Try it
Nothing in the listing may change. Repeat all of it.

Collected data
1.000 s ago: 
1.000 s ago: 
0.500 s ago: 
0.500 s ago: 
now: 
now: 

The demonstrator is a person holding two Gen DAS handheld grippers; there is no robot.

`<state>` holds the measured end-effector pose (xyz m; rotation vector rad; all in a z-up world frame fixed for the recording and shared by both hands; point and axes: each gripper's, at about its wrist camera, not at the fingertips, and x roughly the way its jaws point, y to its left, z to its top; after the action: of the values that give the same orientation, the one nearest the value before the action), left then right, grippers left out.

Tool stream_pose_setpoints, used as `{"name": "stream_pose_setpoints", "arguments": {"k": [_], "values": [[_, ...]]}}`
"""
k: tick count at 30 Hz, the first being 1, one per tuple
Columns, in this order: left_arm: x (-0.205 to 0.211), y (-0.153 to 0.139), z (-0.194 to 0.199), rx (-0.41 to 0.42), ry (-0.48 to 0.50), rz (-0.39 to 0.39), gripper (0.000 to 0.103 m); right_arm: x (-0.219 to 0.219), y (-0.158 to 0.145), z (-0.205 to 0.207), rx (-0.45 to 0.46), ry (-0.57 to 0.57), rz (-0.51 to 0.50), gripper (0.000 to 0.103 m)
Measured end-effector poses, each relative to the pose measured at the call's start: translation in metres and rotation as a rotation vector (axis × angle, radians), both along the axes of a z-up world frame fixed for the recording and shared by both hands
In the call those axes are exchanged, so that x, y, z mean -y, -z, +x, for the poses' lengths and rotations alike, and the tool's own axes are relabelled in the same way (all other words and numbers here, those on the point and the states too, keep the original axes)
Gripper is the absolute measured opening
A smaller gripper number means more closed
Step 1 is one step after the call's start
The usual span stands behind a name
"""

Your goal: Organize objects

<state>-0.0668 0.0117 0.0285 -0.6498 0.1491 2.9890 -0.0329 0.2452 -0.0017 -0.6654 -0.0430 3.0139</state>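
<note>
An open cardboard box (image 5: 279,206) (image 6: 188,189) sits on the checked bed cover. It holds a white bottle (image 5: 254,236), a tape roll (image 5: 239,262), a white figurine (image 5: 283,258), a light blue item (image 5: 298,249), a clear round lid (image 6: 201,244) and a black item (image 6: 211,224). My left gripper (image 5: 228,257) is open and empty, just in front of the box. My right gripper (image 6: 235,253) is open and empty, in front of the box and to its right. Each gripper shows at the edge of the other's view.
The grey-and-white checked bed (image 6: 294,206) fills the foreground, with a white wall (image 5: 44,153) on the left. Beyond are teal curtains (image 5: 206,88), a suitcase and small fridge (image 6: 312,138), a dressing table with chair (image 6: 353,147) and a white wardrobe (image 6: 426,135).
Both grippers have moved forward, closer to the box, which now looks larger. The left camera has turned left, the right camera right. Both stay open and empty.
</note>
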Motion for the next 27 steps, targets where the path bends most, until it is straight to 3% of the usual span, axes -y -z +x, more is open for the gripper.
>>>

Solved exercise
1.000 s ago: 
1.000 s ago: 
0.500 s ago: 
0.500 s ago: 
now: 
now: 

The demonstrator is a person holding two Gen DAS handheld grippers; there is no robot.

`<state>` holds the measured end-effector pose (xyz m; rotation vector rad; all in a z-up world frame fixed for the recording and shared by both hands; point and axes: each gripper's, at about its wrist camera, not at the fingertips, and x roughly the way its jaws point, y to its left, z to its top; after the action: of the values that give the same orientation, the one nearest the value before the action), left then right, grippers left out.

Tool stream_pose_setpoints, used as `{"name": "stream_pose_setpoints", "arguments": {"k": [_], "values": [[_, ...]]}}`
"""
k: tick count at 30 Hz, the first being 1, one per tuple
Columns, in this order: left_arm: x (-0.205 to 0.211), y (-0.153 to 0.139), z (-0.194 to 0.199), rx (-0.41 to 0.42), ry (-0.48 to 0.50), rz (-0.39 to 0.39), gripper (0.000 to 0.103 m); right_arm: x (-0.219 to 0.219), y (-0.158 to 0.145), z (-0.205 to 0.207), rx (-0.45 to 0.46), ry (-0.57 to 0.57), rz (-0.51 to 0.50), gripper (0.000 to 0.103 m)
Measured end-effector poses, each relative to the pose measured at the call's start: translation in metres and rotation as a rotation vector (axis × angle, radians), both along the axes of a z-up world frame fixed for the recording and shared by both hands
In the call those axes are exchanged, so that x, y, z mean -y, -z, +x, for the poses' lengths and rotations alike, and the tool's own axes are relabelled in the same way (all other words and numbers here, those on the point and the states too, keep the original axes)
Gripper is the absolute measured opening
A smaller gripper number means more closed
Step 1 is one step after the call's start
The usual span stands behind a name
"""

Your goal: Organize objects

<state>-0.0668 0.0117 0.0285 -0.6498 0.1491 2.9890 -0.0329 0.2452 -0.0017 -0.6654 -0.0430 3.0139</state>
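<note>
An open cardboard box (image 5: 279,206) (image 6: 188,189) sits on the checked bed cover. It holds a white bottle (image 5: 254,236), a tape roll (image 5: 239,262), a white figurine (image 5: 283,258), a light blue item (image 5: 298,249), a clear round lid (image 6: 201,244) and a black item (image 6: 211,224). My left gripper (image 5: 228,257) is open and empty, just in front of the box. My right gripper (image 6: 235,253) is open and empty, in front of the box and to its right. Each gripper shows at the edge of the other's view.
The grey-and-white checked bed (image 6: 294,206) fills the foreground, with a white wall (image 5: 44,153) on the left. Beyond are teal curtains (image 5: 206,88), a suitcase and small fridge (image 6: 312,138), a dressing table with chair (image 6: 353,147) and a white wardrobe (image 6: 426,135).
Both grippers have moved forward, closer to the box, which now looks larger. The left camera has turned left, the right camera right. Both stay open and empty.
</note>
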Motion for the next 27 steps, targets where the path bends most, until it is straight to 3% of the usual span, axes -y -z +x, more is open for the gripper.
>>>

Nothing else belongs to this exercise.